# Required work
Retrieve each line that contains the word "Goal" from the entries below.

:: Extracted entries ::

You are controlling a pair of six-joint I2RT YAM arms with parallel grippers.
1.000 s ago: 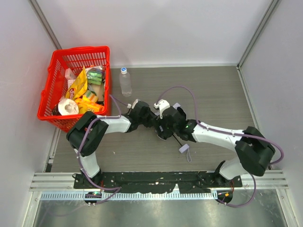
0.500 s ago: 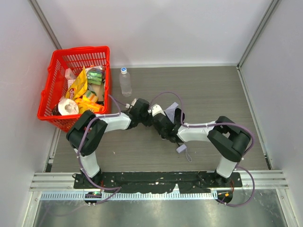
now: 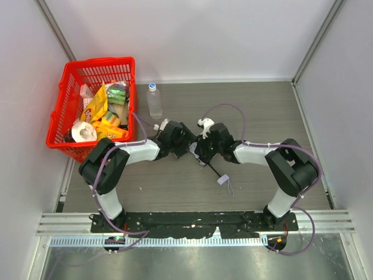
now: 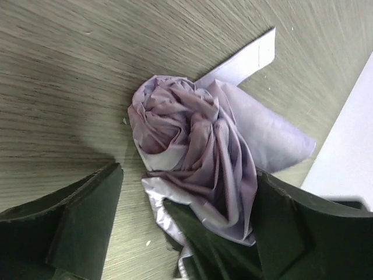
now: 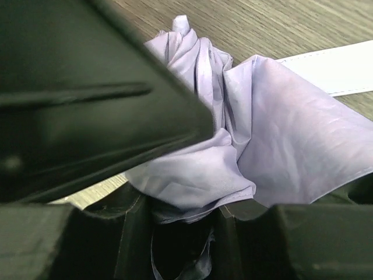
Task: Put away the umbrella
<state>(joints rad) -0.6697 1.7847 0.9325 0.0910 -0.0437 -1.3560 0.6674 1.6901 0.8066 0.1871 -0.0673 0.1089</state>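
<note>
Now the left gripper [image 4: 187,170] has opened — right gripper [image 5: 183,217] clamps the umbrella [image 4: 192,131].

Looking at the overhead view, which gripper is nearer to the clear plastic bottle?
Left. The left gripper sits right of and below the bottle in that view. The right gripper is farther right and lower, beyond the left one, at the umbrella.

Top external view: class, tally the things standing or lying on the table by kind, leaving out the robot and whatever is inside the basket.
red basket: 1
clear bottle: 1
umbrella: 1
total: 3
</note>
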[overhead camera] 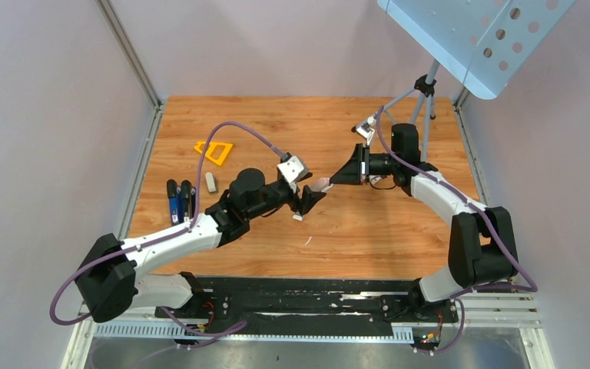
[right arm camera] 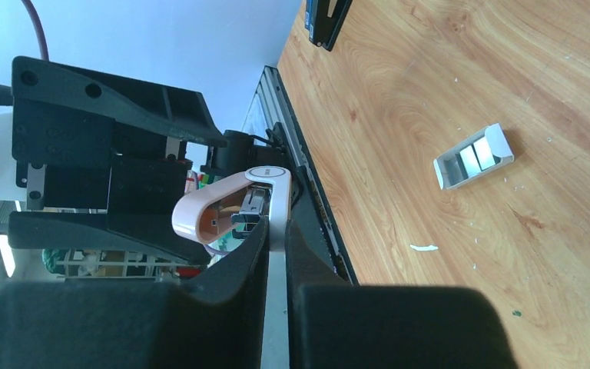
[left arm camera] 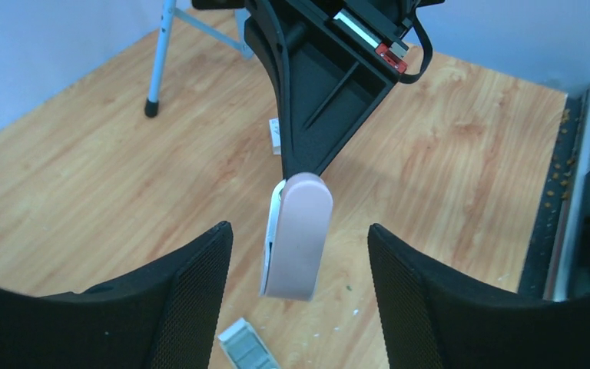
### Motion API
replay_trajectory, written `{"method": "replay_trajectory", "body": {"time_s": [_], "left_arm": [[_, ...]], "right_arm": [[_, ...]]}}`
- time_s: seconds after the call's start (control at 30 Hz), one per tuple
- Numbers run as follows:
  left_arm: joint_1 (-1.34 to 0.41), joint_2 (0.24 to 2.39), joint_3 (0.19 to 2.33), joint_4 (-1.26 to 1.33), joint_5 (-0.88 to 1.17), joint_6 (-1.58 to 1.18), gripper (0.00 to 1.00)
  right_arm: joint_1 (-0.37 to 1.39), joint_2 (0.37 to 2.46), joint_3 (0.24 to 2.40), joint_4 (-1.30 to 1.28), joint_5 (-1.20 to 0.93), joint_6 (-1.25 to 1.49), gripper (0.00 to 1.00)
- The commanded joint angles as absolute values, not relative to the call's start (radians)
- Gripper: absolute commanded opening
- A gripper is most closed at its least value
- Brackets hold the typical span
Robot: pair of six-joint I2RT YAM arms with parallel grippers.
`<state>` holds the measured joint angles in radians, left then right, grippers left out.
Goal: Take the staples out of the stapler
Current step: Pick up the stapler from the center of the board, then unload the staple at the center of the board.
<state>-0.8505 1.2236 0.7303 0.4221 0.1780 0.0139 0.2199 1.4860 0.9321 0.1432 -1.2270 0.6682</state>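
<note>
Left wrist view shows you the stapler (left arm camera: 298,234) held off the tabletop (left arm camera: 84,192), pinched by the right fingers (right arm camera: 223,284); its long axis runs into the gap between your left fingers (left arm camera: 192,284), which stand wide, apart from it

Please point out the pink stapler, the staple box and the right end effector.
pink stapler (left arm camera: 298,238), left wrist view, middle of pink shell.
staple box (right arm camera: 472,157), right wrist view, its open tray.
right end effector (right arm camera: 275,233), right wrist view, midway between its fingertips.
</note>
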Motion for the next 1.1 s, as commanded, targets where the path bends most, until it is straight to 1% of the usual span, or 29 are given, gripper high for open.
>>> {"method": "replay_trajectory", "body": {"time_s": [0.0,0.1,0.17,0.2,0.27,0.3,0.43,0.53,0.63,0.73,0.87,0.97,1.07], "left_arm": [[-0.857,1.184,0.687,0.504,0.122,-0.068,0.73],[-0.857,1.129,0.66,0.527,0.039,-0.116,0.88],[-0.853,1.083,0.64,0.533,-0.04,-0.182,0.98],[-0.846,1.063,0.633,0.529,-0.091,-0.241,1.0],[-0.804,1.031,0.632,0.476,-0.137,-0.426,1.0],[-0.773,1.022,0.64,0.434,-0.122,-0.53,1.0],[-0.654,1.029,0.635,0.38,0.067,-0.849,1.0],[-0.632,1.03,0.585,0.441,0.099,-1.032,0.99],[-0.624,1.027,0.514,0.577,0.087,-1.19,0.99],[-0.615,1.042,0.472,0.663,0.083,-1.315,0.99],[-0.615,1.115,0.466,0.755,0.11,-1.436,0.98],[-0.615,1.204,0.463,0.923,0.131,-1.543,0.97],[-0.617,1.31,0.475,1.126,0.137,-1.634,0.93]], "right_arm": [[0.225,1.491,0.965,0.085,-1.242,0.597,0.0],[0.216,1.493,0.981,0.026,-1.232,0.523,0.0],[0.206,1.495,1.012,-0.074,-1.219,0.422,0.0],[0.202,1.496,1.029,-0.117,-1.213,0.367,0.0],[0.196,1.493,1.071,-0.203,-1.19,0.229,0.0],[0.193,1.489,1.093,-0.24,-1.177,0.153,0.0],[0.192,1.47,1.141,-0.286,-1.133,-0.102,0.0],[0.193,1.453,1.165,-0.285,-1.095,-0.271,0.0],[0.193,1.43,1.178,-0.262,-1.062,-0.378,0.0],[0.193,1.381,1.144,-0.14,-1.038,-0.415,0.0],[0.196,1.312,1.047,0.154,-1.017,-0.391,0.0],[0.209,1.284,1.014,0.308,-0.991,-0.36,0.0],[0.231,1.239,0.947,0.451,-0.976,-0.349,0.0]]}}
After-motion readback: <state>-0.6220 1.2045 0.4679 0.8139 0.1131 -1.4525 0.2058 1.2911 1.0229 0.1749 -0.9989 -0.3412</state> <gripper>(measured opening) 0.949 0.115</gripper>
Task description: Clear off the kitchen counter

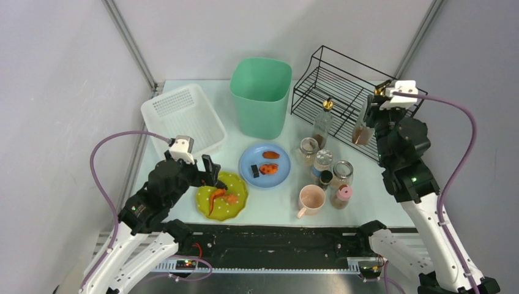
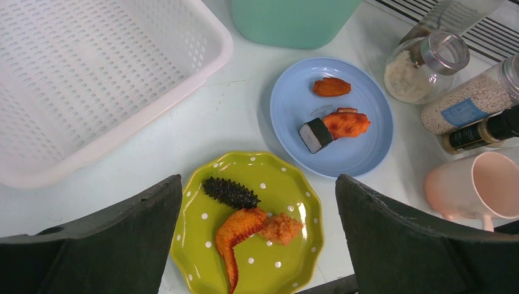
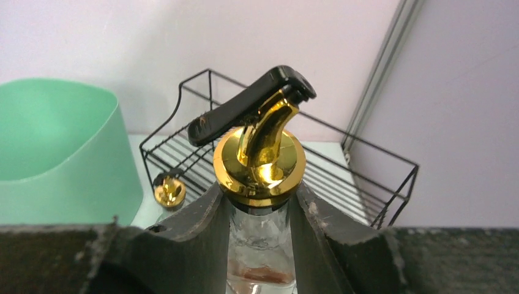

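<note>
The kitchen counter [image 1: 269, 207] carries dishes, jars and bottles. My left gripper [image 1: 211, 174] hangs open over a green dotted plate [image 1: 240, 205]. In the left wrist view the gripper [image 2: 258, 184] has its fingers spread to either side of the plate [image 2: 202, 245], which holds a fried wing [image 2: 235, 233], a dark spiky piece [image 2: 231, 192] and an orange lump. My right gripper [image 1: 367, 119] is shut on a glass bottle [image 1: 362, 133] with a gold pourer [image 3: 260, 159]. It holds the bottle by the neck [image 3: 260, 245] at the front of the black wire rack [image 1: 343, 79].
A blue plate [image 1: 245, 160] with food pieces lies mid-counter. Behind it stands a green bin [image 1: 261, 95], with a white perforated basket [image 1: 183, 116] to its left. A second pourer bottle [image 1: 322, 122], jars [image 1: 308, 150], a pink mug [image 1: 311, 199] and a pink-lidded shaker [image 1: 343, 196] crowd the right.
</note>
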Controlling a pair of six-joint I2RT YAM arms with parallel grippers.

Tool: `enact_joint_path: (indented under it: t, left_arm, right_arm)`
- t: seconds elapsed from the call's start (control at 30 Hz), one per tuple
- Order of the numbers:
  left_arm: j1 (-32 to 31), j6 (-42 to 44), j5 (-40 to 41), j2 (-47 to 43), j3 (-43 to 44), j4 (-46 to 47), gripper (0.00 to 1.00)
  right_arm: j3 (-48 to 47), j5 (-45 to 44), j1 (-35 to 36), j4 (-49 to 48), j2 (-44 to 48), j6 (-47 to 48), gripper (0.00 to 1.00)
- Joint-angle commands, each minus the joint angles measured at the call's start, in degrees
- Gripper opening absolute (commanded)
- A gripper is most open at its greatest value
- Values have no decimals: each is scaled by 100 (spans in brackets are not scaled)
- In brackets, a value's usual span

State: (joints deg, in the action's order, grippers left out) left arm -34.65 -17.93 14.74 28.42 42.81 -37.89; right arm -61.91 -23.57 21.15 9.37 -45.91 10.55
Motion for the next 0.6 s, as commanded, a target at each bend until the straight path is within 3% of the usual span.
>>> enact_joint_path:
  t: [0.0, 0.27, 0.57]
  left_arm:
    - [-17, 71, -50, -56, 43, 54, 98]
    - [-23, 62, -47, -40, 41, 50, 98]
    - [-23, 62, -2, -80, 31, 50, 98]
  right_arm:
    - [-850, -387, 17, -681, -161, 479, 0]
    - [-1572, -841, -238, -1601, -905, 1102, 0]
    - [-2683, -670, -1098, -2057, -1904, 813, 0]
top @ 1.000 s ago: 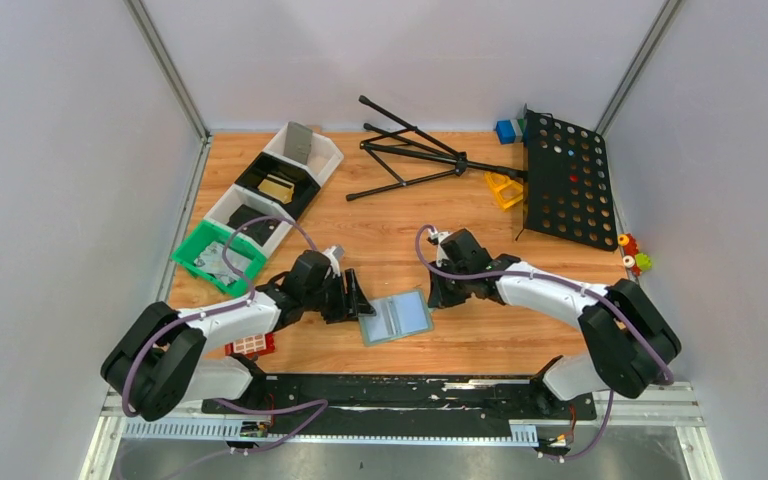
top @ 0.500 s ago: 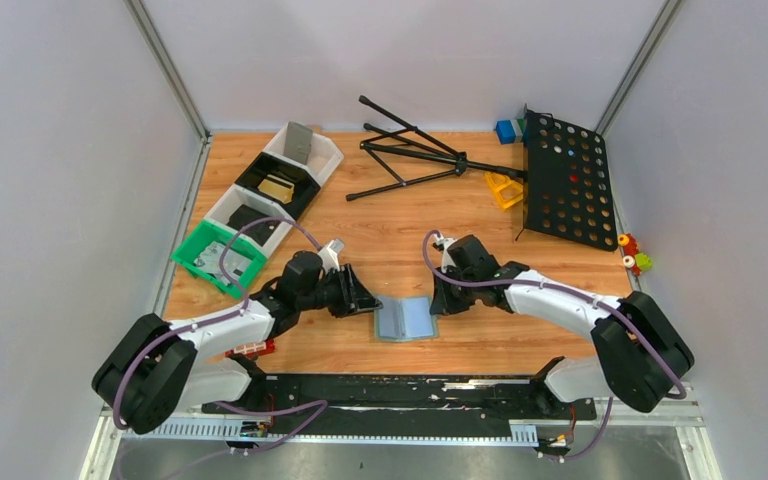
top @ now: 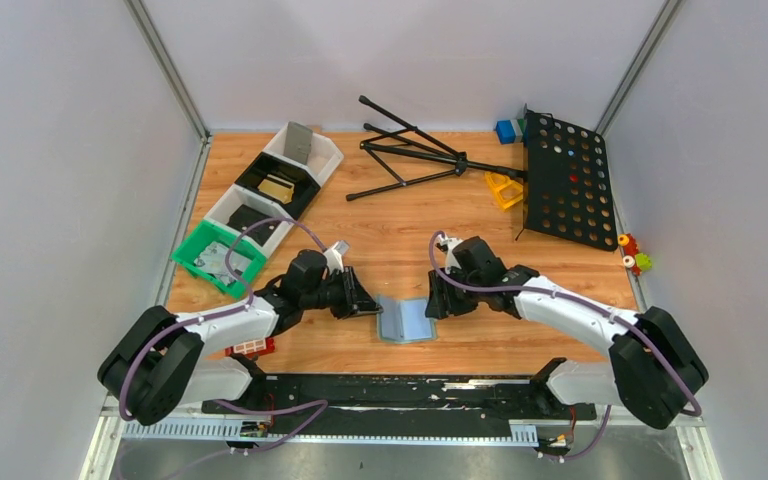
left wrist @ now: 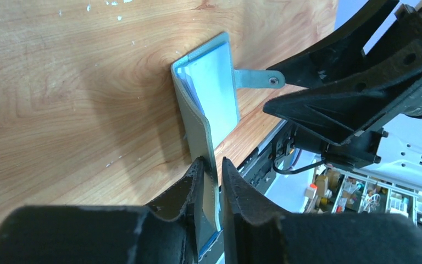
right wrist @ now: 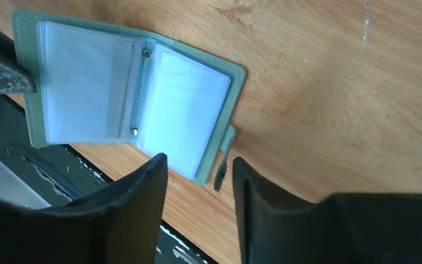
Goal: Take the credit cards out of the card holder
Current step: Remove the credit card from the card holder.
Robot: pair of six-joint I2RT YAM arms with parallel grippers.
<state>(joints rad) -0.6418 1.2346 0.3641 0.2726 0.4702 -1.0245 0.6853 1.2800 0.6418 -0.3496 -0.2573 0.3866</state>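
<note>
The grey-blue card holder lies open at the table's near middle, its pale translucent sleeves facing up. My left gripper is shut on the left cover, which stands raised off the wood. My right gripper hovers at the holder's right edge, open; the small side flap hangs between its fingers, touched by neither. Whether credit cards sit inside the sleeves I cannot tell. In the left wrist view the right gripper's black body looms just past the flap.
A green tray with pale items, plus white and black bins, line the left side. A folded black stand and a perforated black board lie at the back. A red block sits by the left arm's base.
The left gripper closed on the holder's left cover and lifted it. The right gripper opened and let go of the flap. The holder shifted slightly right.
</note>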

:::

# Task answer
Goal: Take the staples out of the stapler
Goal: Take the credit cards out of the card holder

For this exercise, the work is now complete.